[ACTIVITY]: An exact copy of the lines of the listing below between the "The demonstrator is" line and the "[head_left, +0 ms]" line, both included, is the whole answer; please omit the pictures.

[INFORMATION SHOWN]:

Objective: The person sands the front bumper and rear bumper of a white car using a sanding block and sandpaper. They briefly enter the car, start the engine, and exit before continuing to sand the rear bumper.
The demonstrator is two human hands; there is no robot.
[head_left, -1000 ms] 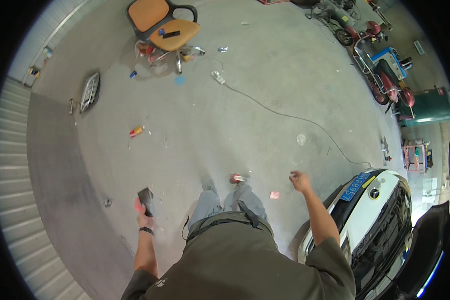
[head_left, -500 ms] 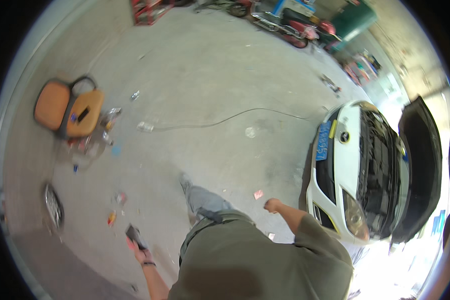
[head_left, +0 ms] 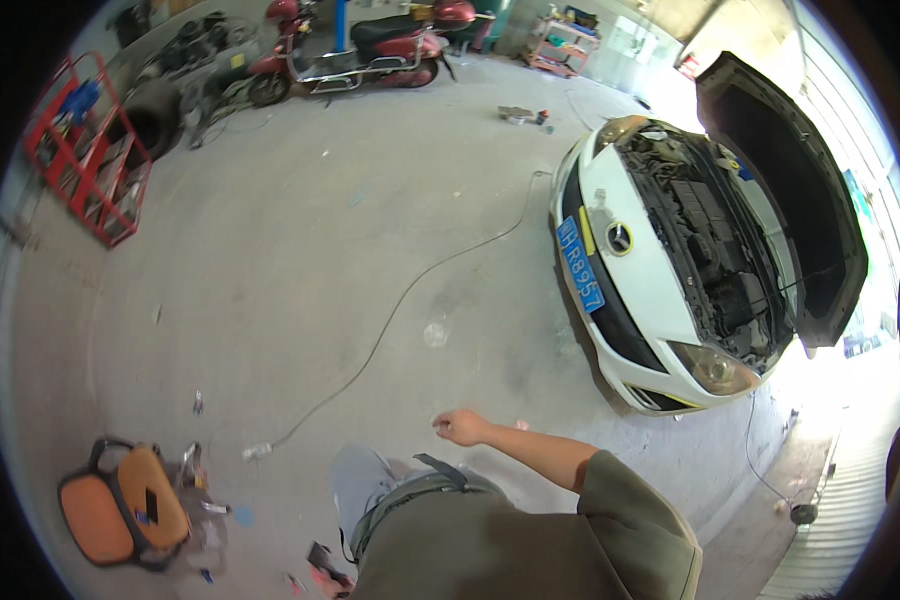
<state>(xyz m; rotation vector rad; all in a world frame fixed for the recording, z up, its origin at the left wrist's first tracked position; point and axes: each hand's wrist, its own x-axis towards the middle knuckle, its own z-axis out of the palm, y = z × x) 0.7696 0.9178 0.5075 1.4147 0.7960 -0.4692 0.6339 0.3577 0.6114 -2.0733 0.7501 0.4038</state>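
Left of one white metal car [head_left: 638, 290] with its hood up, one left hand [head_left: 341, 586] grips one flat, black, four-sided thing [head_left: 320, 555]. One right hand [head_left: 461, 427], nearer the car, has loose, empty fingers.

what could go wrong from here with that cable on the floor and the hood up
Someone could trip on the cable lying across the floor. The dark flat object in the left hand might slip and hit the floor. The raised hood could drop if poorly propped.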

[FINISHED TASK]:
The demonstrator is two human hands; there is no robot.
[head_left, -1000 ms] 
[head_left, -500 ms] 
[head_left, +0 ms] 

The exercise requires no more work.